Bunny Walters singles chronology
| ""Helena"" | "The Nearest Thing To Heaven" | ""Never Too Young To Rock"" |

= The Nearest Thing to Heaven =

The Nearest Thing To Heaven was a sizable hit for Bunny Walters in 1974. It reached #10 in the New Zealand charts. It was also his last hit.

==Background==
The song was composed by Tony Macaulay, Gary Sulsh, and Stuart Leathwood. The song was originally recorded by Ben Thomas, released in the UK on Bell Records BELL 1272 in 1972. The version recorded by Bunny Walters was released in 1974 on Impact IR 1084. The B side contained "Songs We Sang Together" which was also composed by Tony Macaulay.
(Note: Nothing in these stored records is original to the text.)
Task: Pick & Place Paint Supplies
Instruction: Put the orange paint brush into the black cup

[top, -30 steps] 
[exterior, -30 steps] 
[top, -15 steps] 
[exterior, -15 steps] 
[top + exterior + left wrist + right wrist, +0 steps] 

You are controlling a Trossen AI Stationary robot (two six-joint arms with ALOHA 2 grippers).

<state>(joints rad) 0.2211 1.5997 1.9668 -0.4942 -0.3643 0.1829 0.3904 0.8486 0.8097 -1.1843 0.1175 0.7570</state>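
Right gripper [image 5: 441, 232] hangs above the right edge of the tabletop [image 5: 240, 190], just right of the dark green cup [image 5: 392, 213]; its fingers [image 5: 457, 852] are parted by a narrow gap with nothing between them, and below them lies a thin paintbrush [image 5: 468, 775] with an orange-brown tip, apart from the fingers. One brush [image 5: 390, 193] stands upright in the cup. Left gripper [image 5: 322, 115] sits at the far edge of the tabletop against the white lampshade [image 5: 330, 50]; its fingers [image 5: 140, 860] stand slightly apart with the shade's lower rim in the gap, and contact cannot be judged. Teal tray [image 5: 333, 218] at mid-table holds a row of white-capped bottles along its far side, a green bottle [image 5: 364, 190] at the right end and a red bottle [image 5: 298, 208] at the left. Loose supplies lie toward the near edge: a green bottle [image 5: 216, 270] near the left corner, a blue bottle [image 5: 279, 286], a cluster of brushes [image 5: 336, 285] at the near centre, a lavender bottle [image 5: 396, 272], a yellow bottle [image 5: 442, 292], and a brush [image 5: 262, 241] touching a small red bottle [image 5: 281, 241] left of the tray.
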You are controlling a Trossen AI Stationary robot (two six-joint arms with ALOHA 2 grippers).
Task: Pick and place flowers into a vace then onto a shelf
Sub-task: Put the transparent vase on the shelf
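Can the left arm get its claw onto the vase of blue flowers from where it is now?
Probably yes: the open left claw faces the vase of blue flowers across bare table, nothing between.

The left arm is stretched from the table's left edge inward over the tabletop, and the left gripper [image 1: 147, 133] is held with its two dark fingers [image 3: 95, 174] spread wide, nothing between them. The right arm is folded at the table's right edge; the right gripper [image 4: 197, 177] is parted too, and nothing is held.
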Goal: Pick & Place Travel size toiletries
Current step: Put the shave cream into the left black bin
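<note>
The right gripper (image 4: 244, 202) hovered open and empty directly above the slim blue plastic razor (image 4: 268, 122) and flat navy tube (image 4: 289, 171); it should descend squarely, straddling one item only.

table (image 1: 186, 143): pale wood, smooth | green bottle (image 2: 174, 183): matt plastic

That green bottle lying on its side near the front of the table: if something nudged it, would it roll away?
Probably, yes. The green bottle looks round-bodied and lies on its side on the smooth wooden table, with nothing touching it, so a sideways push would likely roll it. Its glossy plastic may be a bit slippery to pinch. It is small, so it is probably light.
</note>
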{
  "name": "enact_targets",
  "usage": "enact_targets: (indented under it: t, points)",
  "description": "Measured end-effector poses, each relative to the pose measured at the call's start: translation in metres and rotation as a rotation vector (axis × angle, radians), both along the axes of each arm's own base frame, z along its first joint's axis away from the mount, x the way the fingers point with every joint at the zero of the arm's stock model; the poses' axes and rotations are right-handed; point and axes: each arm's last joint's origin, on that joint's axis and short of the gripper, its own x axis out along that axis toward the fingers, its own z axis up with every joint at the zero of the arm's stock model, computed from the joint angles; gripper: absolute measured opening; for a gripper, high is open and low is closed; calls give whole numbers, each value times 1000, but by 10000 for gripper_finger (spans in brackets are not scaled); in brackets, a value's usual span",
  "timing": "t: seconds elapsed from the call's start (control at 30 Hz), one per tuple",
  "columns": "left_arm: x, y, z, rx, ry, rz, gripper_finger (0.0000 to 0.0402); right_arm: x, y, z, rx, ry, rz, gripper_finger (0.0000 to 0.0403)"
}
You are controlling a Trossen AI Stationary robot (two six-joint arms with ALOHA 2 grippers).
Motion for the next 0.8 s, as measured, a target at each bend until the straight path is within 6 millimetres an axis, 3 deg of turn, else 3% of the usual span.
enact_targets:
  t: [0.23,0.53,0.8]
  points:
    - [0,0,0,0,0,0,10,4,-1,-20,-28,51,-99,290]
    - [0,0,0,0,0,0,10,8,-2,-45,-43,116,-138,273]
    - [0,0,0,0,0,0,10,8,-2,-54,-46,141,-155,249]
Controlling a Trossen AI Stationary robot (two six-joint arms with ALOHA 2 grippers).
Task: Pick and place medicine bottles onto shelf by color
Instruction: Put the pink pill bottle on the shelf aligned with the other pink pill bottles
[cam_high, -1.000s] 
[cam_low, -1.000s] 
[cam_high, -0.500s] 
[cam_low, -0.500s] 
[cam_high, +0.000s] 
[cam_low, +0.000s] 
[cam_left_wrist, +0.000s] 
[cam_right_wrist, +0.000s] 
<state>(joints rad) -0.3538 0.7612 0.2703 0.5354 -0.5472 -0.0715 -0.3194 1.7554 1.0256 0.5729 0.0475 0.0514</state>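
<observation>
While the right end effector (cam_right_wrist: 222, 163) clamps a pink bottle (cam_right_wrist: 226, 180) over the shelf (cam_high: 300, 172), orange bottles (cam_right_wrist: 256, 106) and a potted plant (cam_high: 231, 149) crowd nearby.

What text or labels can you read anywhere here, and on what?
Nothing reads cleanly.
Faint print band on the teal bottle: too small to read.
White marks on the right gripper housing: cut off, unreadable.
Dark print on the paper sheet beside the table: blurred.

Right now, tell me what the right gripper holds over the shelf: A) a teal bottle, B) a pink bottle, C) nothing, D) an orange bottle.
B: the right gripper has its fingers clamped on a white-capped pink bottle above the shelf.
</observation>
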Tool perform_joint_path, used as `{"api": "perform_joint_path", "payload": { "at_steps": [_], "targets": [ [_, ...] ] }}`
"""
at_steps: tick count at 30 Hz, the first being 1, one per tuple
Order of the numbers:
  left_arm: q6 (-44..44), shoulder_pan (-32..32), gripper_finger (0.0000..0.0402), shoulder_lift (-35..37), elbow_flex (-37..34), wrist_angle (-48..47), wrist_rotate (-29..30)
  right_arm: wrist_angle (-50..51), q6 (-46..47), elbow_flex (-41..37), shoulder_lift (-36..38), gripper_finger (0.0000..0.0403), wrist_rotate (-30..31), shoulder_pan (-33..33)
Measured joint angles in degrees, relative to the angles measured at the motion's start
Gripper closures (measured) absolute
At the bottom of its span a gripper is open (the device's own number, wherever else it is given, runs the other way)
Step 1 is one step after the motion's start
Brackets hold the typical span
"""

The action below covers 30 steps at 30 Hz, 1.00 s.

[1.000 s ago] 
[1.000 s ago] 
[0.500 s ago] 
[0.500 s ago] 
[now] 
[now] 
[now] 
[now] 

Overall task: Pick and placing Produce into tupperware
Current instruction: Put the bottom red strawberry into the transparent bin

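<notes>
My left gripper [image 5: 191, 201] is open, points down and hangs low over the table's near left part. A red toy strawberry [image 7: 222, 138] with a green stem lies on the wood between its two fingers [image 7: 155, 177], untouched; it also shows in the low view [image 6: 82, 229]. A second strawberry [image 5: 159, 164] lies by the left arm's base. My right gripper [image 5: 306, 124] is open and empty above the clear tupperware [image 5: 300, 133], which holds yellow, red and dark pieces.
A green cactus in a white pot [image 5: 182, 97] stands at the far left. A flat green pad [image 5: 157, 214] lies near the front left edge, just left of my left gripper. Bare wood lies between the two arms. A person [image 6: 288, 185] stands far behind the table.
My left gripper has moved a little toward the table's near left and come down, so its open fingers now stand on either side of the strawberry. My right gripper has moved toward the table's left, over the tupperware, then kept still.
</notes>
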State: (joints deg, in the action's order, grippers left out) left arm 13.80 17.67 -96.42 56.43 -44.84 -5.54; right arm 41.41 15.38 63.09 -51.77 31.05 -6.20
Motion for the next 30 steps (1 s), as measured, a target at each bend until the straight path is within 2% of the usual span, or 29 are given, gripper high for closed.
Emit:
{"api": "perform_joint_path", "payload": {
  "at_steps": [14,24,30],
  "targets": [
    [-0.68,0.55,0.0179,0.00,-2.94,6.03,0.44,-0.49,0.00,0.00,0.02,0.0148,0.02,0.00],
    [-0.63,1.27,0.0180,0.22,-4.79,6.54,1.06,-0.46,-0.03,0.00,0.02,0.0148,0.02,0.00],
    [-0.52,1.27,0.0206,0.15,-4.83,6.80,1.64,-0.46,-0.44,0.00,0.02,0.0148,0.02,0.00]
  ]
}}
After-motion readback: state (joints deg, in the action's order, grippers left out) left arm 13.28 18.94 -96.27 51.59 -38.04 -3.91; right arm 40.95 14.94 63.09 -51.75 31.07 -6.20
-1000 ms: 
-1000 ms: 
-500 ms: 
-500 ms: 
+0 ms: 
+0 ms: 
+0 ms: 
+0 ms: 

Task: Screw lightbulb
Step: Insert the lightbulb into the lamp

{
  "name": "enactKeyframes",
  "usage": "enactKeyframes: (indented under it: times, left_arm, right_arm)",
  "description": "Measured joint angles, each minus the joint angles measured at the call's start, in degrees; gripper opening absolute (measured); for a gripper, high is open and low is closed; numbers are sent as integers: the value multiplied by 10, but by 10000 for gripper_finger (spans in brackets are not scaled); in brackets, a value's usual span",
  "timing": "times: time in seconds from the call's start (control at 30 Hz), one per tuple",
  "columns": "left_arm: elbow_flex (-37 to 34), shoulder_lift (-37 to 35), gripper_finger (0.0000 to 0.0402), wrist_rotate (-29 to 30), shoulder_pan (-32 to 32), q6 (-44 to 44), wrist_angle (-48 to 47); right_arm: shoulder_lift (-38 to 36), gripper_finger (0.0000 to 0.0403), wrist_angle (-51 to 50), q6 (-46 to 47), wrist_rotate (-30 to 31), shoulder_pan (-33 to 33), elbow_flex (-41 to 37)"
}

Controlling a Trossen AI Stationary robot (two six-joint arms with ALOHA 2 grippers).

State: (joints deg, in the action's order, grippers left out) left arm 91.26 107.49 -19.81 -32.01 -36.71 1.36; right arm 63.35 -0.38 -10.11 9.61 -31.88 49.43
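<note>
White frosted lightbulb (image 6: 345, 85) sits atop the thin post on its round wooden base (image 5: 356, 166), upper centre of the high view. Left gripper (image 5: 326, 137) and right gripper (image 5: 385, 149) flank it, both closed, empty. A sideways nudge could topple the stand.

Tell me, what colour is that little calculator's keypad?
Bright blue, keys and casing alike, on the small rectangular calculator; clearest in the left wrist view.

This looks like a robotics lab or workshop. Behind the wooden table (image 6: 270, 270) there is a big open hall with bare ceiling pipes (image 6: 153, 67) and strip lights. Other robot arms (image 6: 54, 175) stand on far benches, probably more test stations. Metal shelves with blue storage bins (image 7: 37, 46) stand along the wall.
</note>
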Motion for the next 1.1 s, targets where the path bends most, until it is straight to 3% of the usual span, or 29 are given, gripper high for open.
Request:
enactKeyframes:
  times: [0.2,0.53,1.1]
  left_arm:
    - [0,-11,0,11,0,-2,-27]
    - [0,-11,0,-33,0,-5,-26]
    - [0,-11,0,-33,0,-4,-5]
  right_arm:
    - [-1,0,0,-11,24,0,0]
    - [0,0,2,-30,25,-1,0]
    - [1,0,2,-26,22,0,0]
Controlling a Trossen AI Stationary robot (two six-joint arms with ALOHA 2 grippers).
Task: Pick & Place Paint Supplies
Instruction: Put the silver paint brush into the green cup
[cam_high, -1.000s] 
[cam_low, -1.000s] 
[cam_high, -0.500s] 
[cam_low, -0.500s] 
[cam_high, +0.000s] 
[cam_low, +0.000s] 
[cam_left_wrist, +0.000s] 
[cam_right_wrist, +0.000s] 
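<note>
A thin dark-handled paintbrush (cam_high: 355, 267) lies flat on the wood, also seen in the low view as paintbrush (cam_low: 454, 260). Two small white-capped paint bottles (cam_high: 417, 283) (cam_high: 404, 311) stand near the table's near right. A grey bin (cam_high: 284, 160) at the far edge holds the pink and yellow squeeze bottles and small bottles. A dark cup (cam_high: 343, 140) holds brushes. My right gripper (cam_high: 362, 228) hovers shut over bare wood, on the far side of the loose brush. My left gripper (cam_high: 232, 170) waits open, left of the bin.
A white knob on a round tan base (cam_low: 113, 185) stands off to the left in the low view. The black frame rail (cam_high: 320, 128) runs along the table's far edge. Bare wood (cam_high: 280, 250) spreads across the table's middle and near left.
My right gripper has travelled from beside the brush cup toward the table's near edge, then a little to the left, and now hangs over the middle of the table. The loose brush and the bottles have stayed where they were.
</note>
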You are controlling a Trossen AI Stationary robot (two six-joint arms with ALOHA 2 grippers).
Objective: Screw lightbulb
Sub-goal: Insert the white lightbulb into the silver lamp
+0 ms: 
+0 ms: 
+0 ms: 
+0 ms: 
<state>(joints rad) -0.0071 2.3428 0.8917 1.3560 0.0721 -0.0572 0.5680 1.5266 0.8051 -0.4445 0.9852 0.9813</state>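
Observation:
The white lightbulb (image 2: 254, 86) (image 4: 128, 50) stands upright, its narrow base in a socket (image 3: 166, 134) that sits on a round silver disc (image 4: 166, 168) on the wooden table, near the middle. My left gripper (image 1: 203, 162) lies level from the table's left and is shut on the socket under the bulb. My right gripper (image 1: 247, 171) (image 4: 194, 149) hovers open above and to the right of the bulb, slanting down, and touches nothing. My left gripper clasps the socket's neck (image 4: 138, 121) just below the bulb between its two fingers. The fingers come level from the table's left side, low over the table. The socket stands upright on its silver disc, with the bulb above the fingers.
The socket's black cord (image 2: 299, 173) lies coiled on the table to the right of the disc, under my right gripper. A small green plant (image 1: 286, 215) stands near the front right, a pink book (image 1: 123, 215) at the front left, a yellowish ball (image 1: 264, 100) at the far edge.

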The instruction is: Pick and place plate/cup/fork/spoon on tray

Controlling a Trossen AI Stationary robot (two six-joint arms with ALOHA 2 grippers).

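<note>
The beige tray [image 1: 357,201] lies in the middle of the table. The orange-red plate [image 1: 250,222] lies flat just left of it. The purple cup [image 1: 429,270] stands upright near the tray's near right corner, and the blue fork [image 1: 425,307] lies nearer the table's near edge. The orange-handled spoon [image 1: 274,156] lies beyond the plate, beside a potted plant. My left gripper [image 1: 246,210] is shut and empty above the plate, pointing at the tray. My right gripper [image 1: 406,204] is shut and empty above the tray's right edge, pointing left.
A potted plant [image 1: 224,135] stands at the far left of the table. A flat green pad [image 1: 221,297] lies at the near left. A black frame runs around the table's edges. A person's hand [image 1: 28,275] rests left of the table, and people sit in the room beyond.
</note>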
This version that Walters recorded was produced by Alan Galbraith, and was the one that became the hit. This single followed his previous release, the Bernie Allen arranged "Helena", which even though a gold disc entry, wasn't a hit.

==Chart performance==
The September 7, 1974, issue of Billboard recorded the song at No. 10 in New Zealand. That was the highest position it reached during a nine-week run on the chart. Walters didn't have any more chart hits after that.